What is needed >>
When the line containing "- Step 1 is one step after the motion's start" is found in the data below, copy it and each line after it through the line containing "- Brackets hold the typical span", exactly and with no others.

Data below >>
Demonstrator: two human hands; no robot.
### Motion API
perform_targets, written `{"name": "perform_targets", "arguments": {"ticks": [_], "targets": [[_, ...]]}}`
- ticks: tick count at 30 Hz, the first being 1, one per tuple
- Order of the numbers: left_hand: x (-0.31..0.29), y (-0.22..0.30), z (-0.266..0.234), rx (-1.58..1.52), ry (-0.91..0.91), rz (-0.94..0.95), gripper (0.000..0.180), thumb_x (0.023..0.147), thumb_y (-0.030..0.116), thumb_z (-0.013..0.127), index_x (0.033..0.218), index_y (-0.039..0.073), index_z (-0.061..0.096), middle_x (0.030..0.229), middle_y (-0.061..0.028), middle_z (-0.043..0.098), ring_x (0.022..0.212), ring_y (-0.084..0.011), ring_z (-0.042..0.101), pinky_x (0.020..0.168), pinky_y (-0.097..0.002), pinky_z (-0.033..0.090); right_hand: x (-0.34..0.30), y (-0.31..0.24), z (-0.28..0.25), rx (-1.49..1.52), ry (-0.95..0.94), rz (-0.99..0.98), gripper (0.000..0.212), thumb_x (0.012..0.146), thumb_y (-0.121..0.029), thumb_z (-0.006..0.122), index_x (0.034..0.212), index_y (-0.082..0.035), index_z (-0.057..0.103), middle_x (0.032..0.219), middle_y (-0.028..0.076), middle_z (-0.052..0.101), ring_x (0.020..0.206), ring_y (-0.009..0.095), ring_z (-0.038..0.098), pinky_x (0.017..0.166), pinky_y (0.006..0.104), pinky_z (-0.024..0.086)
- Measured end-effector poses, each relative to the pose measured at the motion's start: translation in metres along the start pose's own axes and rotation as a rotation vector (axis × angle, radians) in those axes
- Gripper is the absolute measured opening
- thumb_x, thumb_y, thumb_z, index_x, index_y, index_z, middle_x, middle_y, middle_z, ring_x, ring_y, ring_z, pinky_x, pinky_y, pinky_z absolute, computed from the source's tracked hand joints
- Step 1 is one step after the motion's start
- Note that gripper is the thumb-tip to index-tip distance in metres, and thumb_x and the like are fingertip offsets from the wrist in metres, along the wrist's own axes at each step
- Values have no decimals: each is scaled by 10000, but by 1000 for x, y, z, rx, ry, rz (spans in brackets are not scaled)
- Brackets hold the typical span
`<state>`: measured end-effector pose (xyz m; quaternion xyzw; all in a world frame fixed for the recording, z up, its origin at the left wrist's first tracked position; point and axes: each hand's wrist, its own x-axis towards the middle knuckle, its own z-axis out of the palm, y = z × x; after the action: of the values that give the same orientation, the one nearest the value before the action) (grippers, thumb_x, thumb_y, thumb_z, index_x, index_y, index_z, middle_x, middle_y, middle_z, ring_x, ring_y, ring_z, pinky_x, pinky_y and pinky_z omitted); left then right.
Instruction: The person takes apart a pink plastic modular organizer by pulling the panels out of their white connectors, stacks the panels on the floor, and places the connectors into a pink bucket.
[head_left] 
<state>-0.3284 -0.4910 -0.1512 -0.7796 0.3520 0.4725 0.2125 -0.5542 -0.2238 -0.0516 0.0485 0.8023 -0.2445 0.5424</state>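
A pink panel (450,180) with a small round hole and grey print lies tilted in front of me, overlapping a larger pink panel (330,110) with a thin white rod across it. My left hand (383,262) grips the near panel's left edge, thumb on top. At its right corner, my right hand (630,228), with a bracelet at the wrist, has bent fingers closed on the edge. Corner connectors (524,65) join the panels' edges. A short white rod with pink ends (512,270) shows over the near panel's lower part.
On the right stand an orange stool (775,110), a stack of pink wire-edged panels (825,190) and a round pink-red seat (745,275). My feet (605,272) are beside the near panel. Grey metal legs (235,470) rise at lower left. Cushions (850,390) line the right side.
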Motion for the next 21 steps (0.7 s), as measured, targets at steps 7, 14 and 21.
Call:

Result for this task >>
- Step 1 is one step after the motion's start
- Note that gripper is the thumb-tip to index-tip distance in metres, and thumb_x and the like are fingertip offsets from the wrist in metres, along the wrist's own axes at each step
- Values have no decimals: each is scaled by 10000, but by 1000 for x, y, z, rx, ry, rz (spans in brackets are not scaled)
- Brackets hold the typical span

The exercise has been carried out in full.